Archaeologists, Tour Operators, Locals Raise Alarm Over International Airport at Machu Picchu

They are petitioning the government to reconsider the project, which is planned to be completed by 2023

Machu Picchu
Unesco

A big part of visiting the ancient Inca ruins of Machu Picchu in Peru is getting there: pilgrims leaving the city of Cusco either need to take a multi-day hike to the site high in the Andes mountains or ride a slow train through the Sacred Valley, absorbing the alpine landscape that remains largely unchanged since ancient times. But a controversial new way to reach the ruins may upend this; bulldozers have begun clearing land for a multi-billion-dollar international airport in Chinchero, just 20 minutes from the Sacred Valley.

Dan Collyns at The Guardian reports that locals, archaeologists and tour operators are petitioning the government to reconsider the project, which is planned to be completed by 2023.

“The airport will affect the integrity of a complex Inca landscape and will cause irreparable damage due to noise, traffic and uncontrolled urbanisation,” writes Natalia Majluf, a Peruvian art historian at Cambridge University, who is spearheading the petition.

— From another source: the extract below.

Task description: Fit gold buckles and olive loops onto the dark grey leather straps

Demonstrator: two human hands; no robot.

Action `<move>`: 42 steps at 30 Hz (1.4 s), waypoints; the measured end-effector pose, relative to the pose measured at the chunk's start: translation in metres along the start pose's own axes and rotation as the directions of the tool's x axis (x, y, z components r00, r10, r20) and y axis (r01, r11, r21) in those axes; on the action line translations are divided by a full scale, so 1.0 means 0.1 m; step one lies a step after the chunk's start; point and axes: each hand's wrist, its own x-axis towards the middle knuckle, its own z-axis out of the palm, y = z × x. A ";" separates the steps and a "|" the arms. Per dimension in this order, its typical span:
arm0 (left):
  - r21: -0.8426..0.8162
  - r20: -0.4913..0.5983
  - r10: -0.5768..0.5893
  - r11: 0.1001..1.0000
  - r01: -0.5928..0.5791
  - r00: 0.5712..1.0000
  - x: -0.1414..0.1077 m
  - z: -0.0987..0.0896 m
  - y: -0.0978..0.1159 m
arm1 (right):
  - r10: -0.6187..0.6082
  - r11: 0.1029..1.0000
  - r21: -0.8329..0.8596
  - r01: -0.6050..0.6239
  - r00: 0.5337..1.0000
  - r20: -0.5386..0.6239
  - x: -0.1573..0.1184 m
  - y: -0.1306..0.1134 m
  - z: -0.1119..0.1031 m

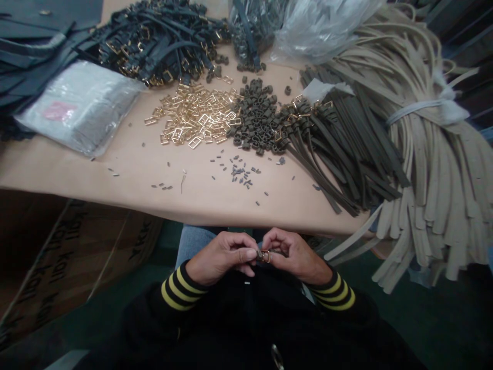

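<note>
Close to my body, below the table edge, both hands meet over one small piece of work. My left hand (231, 254) pinches a small dark olive piece (259, 254), probably a strap loop, between thumb and fingertips. My right hand (295, 257) closes around a gold buckle (266, 256) and what looks like a dark strap, mostly hidden by the fingers. The olive piece and the buckle touch or nearly touch. On the table ahead lie a pile of gold buckles (204, 118), a heap of dark olive loops (258, 115) and scattered small metal pins (241, 172).
Olive straps with buckles (346, 133) lie at the right, beside a tied bundle of beige straps (419, 118) that hangs over the table edge. Black buckled straps (162, 41) and a plastic-wrapped packet (80, 108) lie at the left. A cardboard box (77, 257) stands below.
</note>
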 end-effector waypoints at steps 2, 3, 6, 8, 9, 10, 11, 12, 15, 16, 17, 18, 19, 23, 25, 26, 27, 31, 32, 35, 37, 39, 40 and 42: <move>-0.010 -0.021 -0.043 0.999 0.043 0.999 0.00 0.00 0.01 | -0.011 0.999 -0.046 0.010 1.000 -0.019 0.01 0.00 0.01; -0.012 -0.031 -0.056 0.998 0.056 0.998 0.00 -0.01 0.01 | -0.016 0.997 -0.074 0.013 0.999 -0.032 0.01 0.00 0.02; -0.012 -0.065 -0.080 0.997 0.080 0.995 0.01 -0.02 0.00 | -0.023 0.988 -0.152 0.014 0.998 -0.057 0.02 0.00 0.03; -0.020 -0.077 -0.099 0.995 0.097 0.992 0.02 -0.02 -0.03 | -0.026 0.981 -0.191 0.013 0.998 -0.065 0.03 0.01 0.04; -0.030 -0.078 -0.105 0.994 0.103 0.991 0.02 -0.01 -0.04 | -0.029 0.977 -0.211 0.013 0.997 -0.071 0.03 0.01 0.03; -0.043 -0.080 -0.105 0.994 0.102 0.991 0.03 -0.01 -0.05 | -0.032 0.973 -0.230 0.013 0.996 -0.079 0.03 0.02 0.03; -0.056 -0.084 -0.099 0.994 0.094 0.992 0.03 0.00 -0.07 | -0.037 0.969 -0.246 0.014 0.996 -0.087 0.04 0.02 0.02; -0.069 -0.094 -0.087 0.994 0.081 0.992 0.03 0.01 -0.08 | -0.043 0.966 -0.259 0.018 0.995 -0.093 0.04 0.02 0.01; -0.094 -0.132 -0.035 0.995 0.023 0.991 0.03 0.03 -0.11 | -0.068 0.958 -0.285 0.038 0.993 -0.095 0.03 0.02 -0.02; -0.096 -0.138 -0.020 0.995 0.007 0.990 0.03 0.04 -0.11 | -0.076 0.954 -0.295 0.046 0.993 -0.090 0.03 0.01 -0.03; -0.095 -0.140 -0.007 0.995 -0.007 0.990 0.03 0.04 -0.12 | -0.082 0.950 -0.307 0.053 0.993 -0.084 0.03 0.01 -0.04; -0.091 -0.140 0.004 0.996 -0.017 0.990 0.03 0.04 -0.12 | -0.086 0.946 -0.318 0.057 0.993 -0.078 0.03 0.01 -0.04; -0.085 -0.138 0.010 0.996 -0.022 0.990 0.04 0.04 -0.12 | -0.088 0.944 -0.325 0.059 0.994 -0.072 0.03 0.00 -0.05; -0.050 -0.142 0.027 0.998 -0.035 0.990 0.04 0.04 -0.12 | -0.080 0.945 -0.322 0.056 0.995 -0.064 0.02 0.01 -0.05; -0.031 -0.137 0.041 0.998 -0.046 0.990 0.04 0.05 -0.12 | -0.074 0.948 -0.314 0.051 0.995 -0.061 0.02 0.02 -0.05; -0.022 -0.131 0.051 0.998 -0.054 0.990 0.05 0.06 -0.12 | -0.071 0.949 -0.310 0.049 0.996 -0.060 0.02 0.03 -0.05; -0.013 -0.126 0.061 0.998 -0.063 0.990 0.05 0.07 -0.12 | -0.069 0.951 -0.306 0.047 0.996 -0.059 0.02 0.03 -0.05; 0.027 -0.142 0.090 0.996 -0.087 0.986 0.07 0.09 -0.11 | -0.073 0.950 -0.309 0.049 0.995 -0.066 0.03 0.02 -0.05; 0.040 -0.160 0.097 0.995 -0.092 0.982 0.07 0.10 -0.11 | -0.073 0.946 -0.320 0.047 0.995 -0.068 0.03 0.01 -0.05; 0.116 -0.208 0.150 0.985 -0.128 0.967 0.08 0.10 -0.12 | -0.062 0.925 -0.379 0.032 0.996 -0.068 0.02 -0.03 -0.06; 0.207 -0.218 0.201 0.966 -0.156 0.955 0.08 0.11 -0.13 | -0.056 0.909 -0.417 0.023 0.996 -0.068 0.03 -0.04 -0.05; 0.339 -0.229 0.261 0.925 -0.174 0.938 0.08 0.12 -0.13 | -0.048 0.901 -0.434 0.011 0.996 -0.073 0.03 -0.04 -0.04; 0.411 -0.239 0.289 0.895 -0.173 0.927 0.08 0.13 -0.14 | -0.038 0.897 -0.442 0.000 0.996 -0.079 0.04 -0.03 -0.04; 0.527 -0.260 0.334 0.835 -0.157 0.906 0.08 0.16 -0.14 | -0.010 0.884 -0.466 -0.034 0.996 -0.091 0.05 -0.03 -0.02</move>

The major concern around the Chinchero Cuzco International Airport is that the project will only add more strain to a cultural site that is already struggling to deal with growing crowds. Colleen Connolly at The Chicago Tribune reports that the Machu Picchu handles almost 6,000 people per day, more than double the 2,500-person cap recommended by the Unesco, the United Nations cultural organization. “The tourist impact is very grave,” Nelson Huaman Quispe, a guide with Machu Picchu Andes Tours, tells Connolly. “As there are a large quantity of tourists, you can't control them.” People are reportedly climbing on the structures, taking rocks as souvenirs, and leaving marks on the ancient stones.

Even tour operators, who are the most likely to benefit from the airport, are not all onboard with the project. In a press release, Rachel Williams, founder of Viva Expeditions, which specializes in travel to Latin America, says the airport will ruin the character of the area and decimate the economy of Cuzco. “Plane landings into the guts of the sacred valley is simply a bad idea. Air traffic in the area would create a lot of disturbance not only physically but the noise will shatter the peace degrading the whole sacred valley experience,” she writes. “More day trippers or ‘tick box tourists’ could start visiting Machu Picchu, creating a theme park out of a sacred place.”

Building a nearby airport to Machu Picchu has been floated since the 1970s, and local supporters point to the construction jobs and other possible benefits the project could bring, for instance, giving visitors to the site direct flights from Latin America and the U.S. The Cusco airport, where most tourists fly into, has one runway and can only accommodate smaller planes coming from Peru’s capital Lima, meaning all visitors need to make at least one stop. Cusco’s airport infrastructure is also maxed out, making additional capacity necessary, as Mark Rice, the author of Making Machu Picchu: The Politics of Tourism in Twentieth-Century Peru, tells Collyns; however, Rice cautions, putting an airport so close to the site would do a “lot of damage” to the area's “scenic beauty.”

Machu Picchu, which was designated a World Heritage Site in 1983, began seeing larger crowds after it was voted one of the “New Seven Wonders of the World” in an online poll in 2007, Connolly reports. Nearly every year since then, Unesco has recommended Machu Picchu be placed on its list of most endangered World Heritage Sites. So far, Peru has worked with the body to make changes to avoid the designation, including roping off certain areas, adding guards and implementing visitor caps. But the airport may finally push the historic site over the precipice.